Posted on:2002-10-30Degree:Ph.DType:Dissertation
University:University of Colorado at BoulderCandidate:Hood, Leona JulianneFull Text:PDF
GTID:1468390011498388Subject:Journalism
Abstract/Summary:
For almost 40 years, television news has been the U.S. public's most-used information source. Local television news, in particular, has attracted a large percentage of viewers. Using an interpretive approach, this dissertation examines the meaning local news holds for viewers, arguing that such meaning must be understood apart from viewers' evaluations of the news programs themselves. Contrasting with theories of global homogenization, this study examines how local news is implicated in concepts of locality and sense of place.; The study is situated within a cultural studies, interpretive paradigm.
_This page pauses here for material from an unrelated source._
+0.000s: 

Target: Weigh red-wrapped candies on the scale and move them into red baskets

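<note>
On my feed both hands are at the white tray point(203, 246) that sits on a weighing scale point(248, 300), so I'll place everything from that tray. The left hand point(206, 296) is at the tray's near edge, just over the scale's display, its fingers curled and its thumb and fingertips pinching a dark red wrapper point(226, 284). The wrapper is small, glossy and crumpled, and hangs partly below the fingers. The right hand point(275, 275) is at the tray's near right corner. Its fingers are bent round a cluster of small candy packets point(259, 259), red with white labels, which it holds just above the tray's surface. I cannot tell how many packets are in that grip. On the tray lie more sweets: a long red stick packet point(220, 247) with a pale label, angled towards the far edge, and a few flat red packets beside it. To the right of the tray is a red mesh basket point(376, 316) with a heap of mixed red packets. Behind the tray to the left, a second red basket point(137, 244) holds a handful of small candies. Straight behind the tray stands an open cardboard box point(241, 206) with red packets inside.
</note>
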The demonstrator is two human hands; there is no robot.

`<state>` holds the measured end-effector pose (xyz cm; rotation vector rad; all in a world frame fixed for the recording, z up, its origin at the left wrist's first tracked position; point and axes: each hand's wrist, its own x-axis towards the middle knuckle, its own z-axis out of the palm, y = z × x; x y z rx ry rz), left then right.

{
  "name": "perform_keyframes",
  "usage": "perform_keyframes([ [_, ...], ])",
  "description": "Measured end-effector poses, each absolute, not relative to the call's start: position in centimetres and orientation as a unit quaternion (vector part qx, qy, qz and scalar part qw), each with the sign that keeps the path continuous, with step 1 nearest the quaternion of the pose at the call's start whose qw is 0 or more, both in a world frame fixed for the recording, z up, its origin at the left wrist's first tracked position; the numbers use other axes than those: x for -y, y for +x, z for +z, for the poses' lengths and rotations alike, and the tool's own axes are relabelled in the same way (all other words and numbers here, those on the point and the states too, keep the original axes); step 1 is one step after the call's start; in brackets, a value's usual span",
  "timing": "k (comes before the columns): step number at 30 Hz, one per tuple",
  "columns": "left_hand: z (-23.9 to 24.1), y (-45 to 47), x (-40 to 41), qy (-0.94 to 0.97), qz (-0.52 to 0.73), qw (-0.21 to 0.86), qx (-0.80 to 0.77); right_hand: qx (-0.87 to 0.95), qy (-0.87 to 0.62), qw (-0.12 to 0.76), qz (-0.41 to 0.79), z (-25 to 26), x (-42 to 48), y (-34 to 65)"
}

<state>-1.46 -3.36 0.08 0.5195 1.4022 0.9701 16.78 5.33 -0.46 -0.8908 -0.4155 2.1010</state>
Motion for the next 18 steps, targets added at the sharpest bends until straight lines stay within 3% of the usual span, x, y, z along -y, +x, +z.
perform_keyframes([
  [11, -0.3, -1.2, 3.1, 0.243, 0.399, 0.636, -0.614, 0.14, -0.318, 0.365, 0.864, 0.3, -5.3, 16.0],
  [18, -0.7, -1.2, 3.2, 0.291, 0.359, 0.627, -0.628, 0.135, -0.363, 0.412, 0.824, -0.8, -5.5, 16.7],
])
It employed in-depth interviews with 40 individuals in 20 households, in which respondents discussed their news habits and attitudes as well as their ties to, and perceptions of, their locality. The households represent a mix of urban and suburban (the suburb of Littleton, Colorado, specifically), middle and upper middle class, and included several gay and lesbian families. The study is also connected to a much larger study of families and media use under the umbrella of the Symbolism, Media and the Lifecourse project, focusing on issues of identity, juxtaposition of self and family to media, and meanings made.; The dissertation argues that news is one of the windows through which people experience their locale, and that the connection is particularly vivid with television. Audience studies of news have typically focused on the uses and gratifications of news, on the effectiveness and recall of the information, or on the ideological implications of the messages presented. This study focuses on the level of symbolic meaning, arguing that grounding and place-based identity are ways of thinking about the viewers' relationship to local news that have not typically been conceptualized.; The most common discourses of the relationship of the audience to news have been connected either to uses and gratifications from the viewing experience, including message effectiveness and recall; to criticisms of the news genre, particularly local news; or to the ideological messages presumed to be delivered to viewers. This study examines the juxtaposition of those frames and a different understanding of the audience/news relationship based on sense of place and local identity.